# heavy songs



## TheKing (Mar 5, 2007)

Im a orchestral newbie but im looking for some really hard, HEAVY, banging kind of songs LOUDDDD kind of a thing.

Preferably no singing at all in it but if theres some thats decently fine.

I know this is kind of broad but i'm just getting into this music and would like to hear some more.


----------



## Krummhorn (Feb 18, 2007)

Welcome to the forum, TheKing.

You might want to check out Frederik Magle's Website (he's the owner of this site) and look for *The Hope *composed by none other than Mr. Magle himself. It is an MP3 file ... a very energetic work that utilizes several large bass drums and cymbals early on in the work, choral, and organ. I think it's a great place to start - other members here will have suggestions too, but at least this will get you started right away.

Kh


----------



## Kurkikohtaus (Oct 22, 2006)

If you want loud, energetic, full of contrast and at times wild, try Stravinsky's *The Rite of Spring*. I recommend the recording with Pierre Boulez conducting the Cleveland Orchestra.


----------



## Dadranny (Mar 6, 2007)

Pick a Shostakovich Symphony, perhaps Leningrad or 11?


----------



## captaintim (Feb 26, 2007)

shostakovich is good idea, for a whirlwind experience you could try the second movement of symphony no. 10


----------



## Keemun (Mar 2, 2007)

Try these:

Holst - The Planets (Mars and Uranus) 

Bax - Symphony No. 6 (1st mvt.)


----------



## IAmKing (Dec 3, 2006)

Mahler's 3rd ... first movement especially.


----------



## ChamberNut (Jan 30, 2007)

Richard Strauss - "Also Spach Zarustra" intro

P.I. Tchaikovsky - "1812 Overture"

Mussorgsky - "Pictures at an Exhibition - The Great Gate of Kiev" wonderfully loud ending.

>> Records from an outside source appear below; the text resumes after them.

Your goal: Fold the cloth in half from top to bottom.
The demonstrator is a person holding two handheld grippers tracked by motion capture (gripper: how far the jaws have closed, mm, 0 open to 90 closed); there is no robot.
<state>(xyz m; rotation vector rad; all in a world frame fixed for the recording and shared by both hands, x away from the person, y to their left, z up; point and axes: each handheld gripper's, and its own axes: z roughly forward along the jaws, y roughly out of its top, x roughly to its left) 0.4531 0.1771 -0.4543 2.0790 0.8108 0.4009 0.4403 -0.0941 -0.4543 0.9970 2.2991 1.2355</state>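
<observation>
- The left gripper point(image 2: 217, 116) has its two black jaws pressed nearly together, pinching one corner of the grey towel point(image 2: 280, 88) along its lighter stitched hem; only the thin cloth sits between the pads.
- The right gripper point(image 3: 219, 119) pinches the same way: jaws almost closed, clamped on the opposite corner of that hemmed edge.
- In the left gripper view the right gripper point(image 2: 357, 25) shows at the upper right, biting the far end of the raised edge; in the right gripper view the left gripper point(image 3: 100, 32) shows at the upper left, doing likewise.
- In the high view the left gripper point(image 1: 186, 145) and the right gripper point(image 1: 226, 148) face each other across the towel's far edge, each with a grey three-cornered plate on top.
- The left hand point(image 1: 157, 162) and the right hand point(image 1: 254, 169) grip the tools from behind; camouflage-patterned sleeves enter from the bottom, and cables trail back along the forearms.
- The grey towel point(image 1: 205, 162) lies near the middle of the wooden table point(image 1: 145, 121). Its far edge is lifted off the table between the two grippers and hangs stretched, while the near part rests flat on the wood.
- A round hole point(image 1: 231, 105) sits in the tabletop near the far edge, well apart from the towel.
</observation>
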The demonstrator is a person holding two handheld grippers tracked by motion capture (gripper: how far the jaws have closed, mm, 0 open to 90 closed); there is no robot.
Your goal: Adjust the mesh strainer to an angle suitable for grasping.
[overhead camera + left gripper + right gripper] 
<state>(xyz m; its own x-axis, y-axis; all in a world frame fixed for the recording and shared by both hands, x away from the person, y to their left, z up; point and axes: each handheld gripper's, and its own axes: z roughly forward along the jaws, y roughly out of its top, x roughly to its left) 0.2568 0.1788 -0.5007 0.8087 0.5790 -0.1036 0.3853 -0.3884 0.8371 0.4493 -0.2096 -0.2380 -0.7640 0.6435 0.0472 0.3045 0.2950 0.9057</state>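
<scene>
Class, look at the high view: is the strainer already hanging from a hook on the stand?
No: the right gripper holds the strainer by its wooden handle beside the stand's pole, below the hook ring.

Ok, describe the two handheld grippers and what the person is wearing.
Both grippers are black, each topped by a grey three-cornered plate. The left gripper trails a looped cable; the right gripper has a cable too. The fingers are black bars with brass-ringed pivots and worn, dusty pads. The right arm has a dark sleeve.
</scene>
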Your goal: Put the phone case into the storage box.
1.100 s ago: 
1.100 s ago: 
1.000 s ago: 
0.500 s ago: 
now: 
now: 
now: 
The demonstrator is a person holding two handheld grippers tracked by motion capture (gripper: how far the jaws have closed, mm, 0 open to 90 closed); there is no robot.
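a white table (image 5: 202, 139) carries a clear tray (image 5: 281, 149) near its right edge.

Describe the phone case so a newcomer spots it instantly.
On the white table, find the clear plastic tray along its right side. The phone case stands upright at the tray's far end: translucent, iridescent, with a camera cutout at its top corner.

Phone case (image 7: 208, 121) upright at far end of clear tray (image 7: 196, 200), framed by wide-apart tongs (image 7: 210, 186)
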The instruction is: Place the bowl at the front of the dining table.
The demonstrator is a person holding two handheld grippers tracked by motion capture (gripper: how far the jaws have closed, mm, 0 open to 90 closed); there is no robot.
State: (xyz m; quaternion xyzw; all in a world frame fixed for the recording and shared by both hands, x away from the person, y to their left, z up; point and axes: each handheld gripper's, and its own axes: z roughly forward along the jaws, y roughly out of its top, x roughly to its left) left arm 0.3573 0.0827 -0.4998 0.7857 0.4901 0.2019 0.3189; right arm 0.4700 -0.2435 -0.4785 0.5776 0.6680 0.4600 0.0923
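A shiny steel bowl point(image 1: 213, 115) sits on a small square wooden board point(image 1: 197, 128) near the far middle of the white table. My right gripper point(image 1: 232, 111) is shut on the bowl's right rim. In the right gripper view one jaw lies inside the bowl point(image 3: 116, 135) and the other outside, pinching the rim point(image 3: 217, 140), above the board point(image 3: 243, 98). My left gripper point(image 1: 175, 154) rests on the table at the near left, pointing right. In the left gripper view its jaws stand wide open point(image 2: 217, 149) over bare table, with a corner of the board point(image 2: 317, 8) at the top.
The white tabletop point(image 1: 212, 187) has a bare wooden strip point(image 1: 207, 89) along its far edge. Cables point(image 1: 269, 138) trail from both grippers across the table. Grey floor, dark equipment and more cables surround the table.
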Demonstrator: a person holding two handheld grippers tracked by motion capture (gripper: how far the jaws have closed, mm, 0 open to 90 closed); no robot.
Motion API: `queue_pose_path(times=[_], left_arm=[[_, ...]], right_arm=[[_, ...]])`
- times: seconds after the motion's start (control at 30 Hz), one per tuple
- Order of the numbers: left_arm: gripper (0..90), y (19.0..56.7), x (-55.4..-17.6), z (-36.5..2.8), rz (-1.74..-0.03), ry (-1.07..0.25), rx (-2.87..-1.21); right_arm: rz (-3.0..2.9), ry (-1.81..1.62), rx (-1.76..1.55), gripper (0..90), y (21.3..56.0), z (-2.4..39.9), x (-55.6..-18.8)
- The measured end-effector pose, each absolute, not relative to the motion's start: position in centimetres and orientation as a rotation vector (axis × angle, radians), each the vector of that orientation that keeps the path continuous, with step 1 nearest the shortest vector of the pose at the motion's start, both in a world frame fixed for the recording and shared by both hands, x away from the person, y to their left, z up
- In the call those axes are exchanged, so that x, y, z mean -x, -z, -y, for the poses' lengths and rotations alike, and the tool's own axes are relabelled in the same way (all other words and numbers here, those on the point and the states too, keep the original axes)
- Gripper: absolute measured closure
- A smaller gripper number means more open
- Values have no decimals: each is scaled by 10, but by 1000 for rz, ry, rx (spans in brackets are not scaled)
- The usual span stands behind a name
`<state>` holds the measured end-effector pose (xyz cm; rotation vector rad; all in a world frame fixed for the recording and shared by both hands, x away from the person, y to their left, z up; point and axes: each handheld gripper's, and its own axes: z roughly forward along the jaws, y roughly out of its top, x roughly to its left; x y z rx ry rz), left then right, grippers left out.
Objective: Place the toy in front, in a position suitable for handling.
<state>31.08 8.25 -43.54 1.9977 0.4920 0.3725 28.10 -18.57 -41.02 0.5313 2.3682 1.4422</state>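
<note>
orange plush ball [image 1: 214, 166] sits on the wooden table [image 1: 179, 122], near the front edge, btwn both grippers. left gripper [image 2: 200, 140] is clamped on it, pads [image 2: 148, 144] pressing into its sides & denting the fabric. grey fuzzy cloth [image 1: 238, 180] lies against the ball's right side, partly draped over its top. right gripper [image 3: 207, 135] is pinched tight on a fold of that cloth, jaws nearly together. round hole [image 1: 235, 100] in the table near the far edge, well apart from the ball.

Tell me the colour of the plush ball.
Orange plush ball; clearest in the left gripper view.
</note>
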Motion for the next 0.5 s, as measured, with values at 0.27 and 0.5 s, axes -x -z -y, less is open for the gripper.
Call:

Beethoven - Symphony No. 6 "Pathetique", 4th movement "Thunderstorm"

Beethoven - Coriolan Overture


----------



## Manuel (Feb 1, 2007)

TheKing said:


> Im a orchestral newbie but im looking for some really hard, HEAVY, banging *kind of songs *LOUDDDD kind of a thing.
> 
> Preferably no singing at all in it but if theres some thats decently fine.
> 
> I know this is kind of broad but i'm just getting into this music and would like to hear some more.


A song is a work specifically including a voice. In classical music you should refer to works as pieces, compositions, works, etc.

My suggestions are

Tchaikovsky:
violin concerto and 4th movement of his 4th symphony

Shostakovich
1st violin concerto: the 2nd and 4th movements
Symphony Nº 7: 1st and 4th movements
1st piano concerto

Prokofiev: 
3rd piano concerto
5th symphony - GET THIS ONE
8th piano sonata - 3rd movement
6th piano sonata - 4th movement
2nd piano sonata - 4th movement
4th symphony - 4th movement

Holst:
The planets: Mars

Poulenc:
Organ concerto

Gustav Mahler:
Symphony Nº 8: the first part ("Vieni creator..."); excluding the final scene from Faust
Symphony Nº 1: 3rd and 4th movement (only because of the effect of the transition from one to other)

Dvorak:
Symphony Nº 9
Symphony Nº 8 - 4th movement

Varese:
everything

Brahms:
1st piano concerto - 1st movement

Bartok: 
2nd piano concerto
3rd piano concerto
Concerto for orchestra

Puccini:
Tosca

Walton:
Belshazzar's Feast

Schnittke:
works for violin and orchestra

Stravinsky:
Le sacre du printemps

More to come. But I have to leave right now.


----------



## mahlerfan (Mar 31, 2007)

Well The Rite Of Spring is very good, nice and loud with lots of brass and percussion. I heard it performed live, and was blown away.


----------



## Manuel (Feb 1, 2007)

> Well The Rite Of Spring is very good, nice and loud with lots of brass and percussion. I heard it performed live, and was blown away.


I will spend several thousand dollars in the installment of top-notch audio equipment in my first car (if I ever happen to have one). And while driving through the city I will play The Rite louder than loud, with the windows down...


----------